According to a HuffPost report, Mr. Mastriano may push Gab to increase his followers on the site: it appears that new users are automatically assigned as followers of the Republican candidate.

In a series of live videos in recent days, Pennsylvania-based Mr. Torba has repeatedly responded to criticism of him and Mr. Mastriano by promoting his Christian nationalist and anti-Semitic views.

On Tuesday, the Jerusalem Post quoted Mr. Torba as saying in one of the videos that neither he nor Mr Mastriano would be interviewing non-Christian journalists.

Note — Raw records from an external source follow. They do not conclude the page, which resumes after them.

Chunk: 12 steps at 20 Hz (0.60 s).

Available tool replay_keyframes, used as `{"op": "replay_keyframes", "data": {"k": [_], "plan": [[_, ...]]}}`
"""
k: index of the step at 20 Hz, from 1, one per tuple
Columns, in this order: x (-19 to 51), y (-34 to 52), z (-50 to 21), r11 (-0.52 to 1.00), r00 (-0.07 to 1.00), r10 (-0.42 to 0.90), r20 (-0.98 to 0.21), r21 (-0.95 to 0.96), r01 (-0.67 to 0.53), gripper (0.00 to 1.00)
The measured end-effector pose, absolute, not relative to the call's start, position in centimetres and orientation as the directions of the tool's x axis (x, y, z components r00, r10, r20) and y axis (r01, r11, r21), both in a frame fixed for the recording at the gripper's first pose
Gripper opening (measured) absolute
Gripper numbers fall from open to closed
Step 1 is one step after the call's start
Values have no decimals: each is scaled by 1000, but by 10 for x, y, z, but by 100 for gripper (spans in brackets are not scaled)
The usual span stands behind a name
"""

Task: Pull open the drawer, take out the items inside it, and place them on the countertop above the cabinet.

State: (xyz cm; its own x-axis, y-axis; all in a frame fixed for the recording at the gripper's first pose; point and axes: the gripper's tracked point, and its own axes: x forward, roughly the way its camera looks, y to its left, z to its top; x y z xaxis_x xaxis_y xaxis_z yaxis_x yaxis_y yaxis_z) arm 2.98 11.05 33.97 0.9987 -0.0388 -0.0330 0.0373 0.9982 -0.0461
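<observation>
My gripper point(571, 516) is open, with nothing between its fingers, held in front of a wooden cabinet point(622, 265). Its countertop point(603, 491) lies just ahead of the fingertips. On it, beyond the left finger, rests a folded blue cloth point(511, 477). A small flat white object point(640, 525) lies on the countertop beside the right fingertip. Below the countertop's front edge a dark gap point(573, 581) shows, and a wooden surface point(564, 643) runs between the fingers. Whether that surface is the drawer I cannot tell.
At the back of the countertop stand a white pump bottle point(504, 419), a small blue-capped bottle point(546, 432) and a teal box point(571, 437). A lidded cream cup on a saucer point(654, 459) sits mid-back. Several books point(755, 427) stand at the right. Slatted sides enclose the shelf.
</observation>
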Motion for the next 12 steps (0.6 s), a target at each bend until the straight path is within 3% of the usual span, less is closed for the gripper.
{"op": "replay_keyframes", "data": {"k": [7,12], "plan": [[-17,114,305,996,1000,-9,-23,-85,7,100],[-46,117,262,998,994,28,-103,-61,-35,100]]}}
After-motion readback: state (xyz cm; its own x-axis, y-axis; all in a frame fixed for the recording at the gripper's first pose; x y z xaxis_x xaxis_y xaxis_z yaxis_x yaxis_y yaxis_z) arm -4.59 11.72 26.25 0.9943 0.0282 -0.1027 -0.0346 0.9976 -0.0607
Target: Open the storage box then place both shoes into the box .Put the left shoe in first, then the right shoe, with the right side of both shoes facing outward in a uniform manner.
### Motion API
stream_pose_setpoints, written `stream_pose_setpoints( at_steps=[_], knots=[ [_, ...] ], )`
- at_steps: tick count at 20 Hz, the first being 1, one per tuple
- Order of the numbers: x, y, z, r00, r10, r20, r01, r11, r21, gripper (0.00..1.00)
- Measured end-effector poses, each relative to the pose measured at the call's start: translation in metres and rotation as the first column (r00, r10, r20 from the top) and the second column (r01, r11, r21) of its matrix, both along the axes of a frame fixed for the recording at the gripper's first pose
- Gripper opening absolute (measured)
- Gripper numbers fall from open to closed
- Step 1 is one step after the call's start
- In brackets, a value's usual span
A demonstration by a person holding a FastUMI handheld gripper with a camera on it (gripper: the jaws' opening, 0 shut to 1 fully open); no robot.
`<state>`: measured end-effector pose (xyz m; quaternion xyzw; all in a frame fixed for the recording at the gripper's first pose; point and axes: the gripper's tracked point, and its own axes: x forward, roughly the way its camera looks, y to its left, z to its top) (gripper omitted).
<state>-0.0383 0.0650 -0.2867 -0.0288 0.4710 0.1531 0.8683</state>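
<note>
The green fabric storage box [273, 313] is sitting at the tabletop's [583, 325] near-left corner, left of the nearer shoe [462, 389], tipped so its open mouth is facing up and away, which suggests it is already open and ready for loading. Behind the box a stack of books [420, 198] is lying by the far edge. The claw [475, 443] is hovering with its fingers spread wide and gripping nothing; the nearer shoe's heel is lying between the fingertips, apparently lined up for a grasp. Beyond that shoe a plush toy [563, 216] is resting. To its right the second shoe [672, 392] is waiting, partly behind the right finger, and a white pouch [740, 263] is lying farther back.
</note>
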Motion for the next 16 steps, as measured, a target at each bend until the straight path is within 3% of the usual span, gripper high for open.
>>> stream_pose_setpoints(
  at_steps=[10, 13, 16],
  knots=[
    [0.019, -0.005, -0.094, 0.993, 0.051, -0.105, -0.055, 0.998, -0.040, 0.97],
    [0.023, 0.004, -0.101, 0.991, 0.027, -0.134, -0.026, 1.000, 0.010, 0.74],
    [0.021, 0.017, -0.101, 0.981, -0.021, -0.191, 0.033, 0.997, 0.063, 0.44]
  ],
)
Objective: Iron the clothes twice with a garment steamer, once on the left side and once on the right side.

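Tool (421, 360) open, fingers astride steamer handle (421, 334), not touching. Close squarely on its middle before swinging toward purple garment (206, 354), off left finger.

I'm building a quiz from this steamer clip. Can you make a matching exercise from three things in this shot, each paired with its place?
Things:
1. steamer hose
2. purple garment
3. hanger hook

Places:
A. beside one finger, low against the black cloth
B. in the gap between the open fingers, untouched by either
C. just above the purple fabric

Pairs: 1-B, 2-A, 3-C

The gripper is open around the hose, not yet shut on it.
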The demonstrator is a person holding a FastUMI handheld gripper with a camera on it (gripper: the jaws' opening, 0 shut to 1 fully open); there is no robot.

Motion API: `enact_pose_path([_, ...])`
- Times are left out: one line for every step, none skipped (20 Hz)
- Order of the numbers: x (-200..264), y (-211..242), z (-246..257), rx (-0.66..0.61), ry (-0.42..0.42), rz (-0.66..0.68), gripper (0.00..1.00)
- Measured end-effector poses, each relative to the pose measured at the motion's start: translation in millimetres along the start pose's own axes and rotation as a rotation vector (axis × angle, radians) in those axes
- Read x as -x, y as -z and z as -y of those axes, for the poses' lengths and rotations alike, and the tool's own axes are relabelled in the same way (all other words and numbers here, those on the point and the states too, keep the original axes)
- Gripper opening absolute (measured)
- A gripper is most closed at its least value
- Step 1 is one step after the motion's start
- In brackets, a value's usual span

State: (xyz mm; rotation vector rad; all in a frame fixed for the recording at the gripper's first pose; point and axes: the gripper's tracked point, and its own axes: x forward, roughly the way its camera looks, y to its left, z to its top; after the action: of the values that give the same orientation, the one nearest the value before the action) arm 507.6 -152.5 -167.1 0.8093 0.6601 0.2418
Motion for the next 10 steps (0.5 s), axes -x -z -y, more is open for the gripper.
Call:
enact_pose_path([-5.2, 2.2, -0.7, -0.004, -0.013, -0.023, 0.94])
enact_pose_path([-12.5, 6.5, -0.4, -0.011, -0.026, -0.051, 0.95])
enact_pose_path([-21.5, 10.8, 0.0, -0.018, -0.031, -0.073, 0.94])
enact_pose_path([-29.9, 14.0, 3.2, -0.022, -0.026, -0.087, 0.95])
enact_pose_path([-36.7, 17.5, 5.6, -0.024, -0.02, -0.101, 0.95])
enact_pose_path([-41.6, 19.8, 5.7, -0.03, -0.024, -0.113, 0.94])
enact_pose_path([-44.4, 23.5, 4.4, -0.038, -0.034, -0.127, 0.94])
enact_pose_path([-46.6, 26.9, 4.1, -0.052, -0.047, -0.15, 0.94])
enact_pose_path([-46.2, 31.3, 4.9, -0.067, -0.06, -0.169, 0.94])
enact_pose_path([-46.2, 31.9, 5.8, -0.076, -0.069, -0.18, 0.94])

Mr. Torba reportedly said: “My policy is not to interview non-Christian reporters or non-Christian media, and Doug has a very similar media strategy where he does not interview these people.” “He doesn’t talk to these people. He doesn’t let the press get access to these people. These people are dishonest. They are liars. They are the nest of snakes and they want to destroy you.”

Mr. Mastriano did not respond to a request for comment sent to his campaign.

Asking details of his consulting arrangements with Mr. Mastriano, Mr. Torba replied in an email: “I only speak to Christian news outlets.”

Republican and Democratic Jewish leaders alike have called on Mr. Mastriano to leave Gap. “We strongly urge Doug Mastriano to end his relationship with Gap, a social network rightly seen by American Jews as a hotbed of bigotry and anti-Semitism,” Matt Brooks, executive director of the Republican Jewish Coalition, told the Philadelphia Inquirer last week.

In Pittsburgh, Jewish and black leaders condemned Mr Mastriano for his association with Gap, which was used to spread anti-Semitic attacks by a man accused of killing 11 people at the Tree of Life synagogue in Pittsburgh in 2018.

Mr. Shapiro, the state’s attorney general, launched an investigation into Gap after the killings, though he eventually dropped them.

On Monday, Mr. Shapiro, who is Jewish, appealed to donors in a tweet to “stop” Mr Mastriano, who said he was “paying Gab – the same platform that enabled the Tree of Life killer – thousands of dollars to recruit anti-Semites and white supremacists into his campaign”.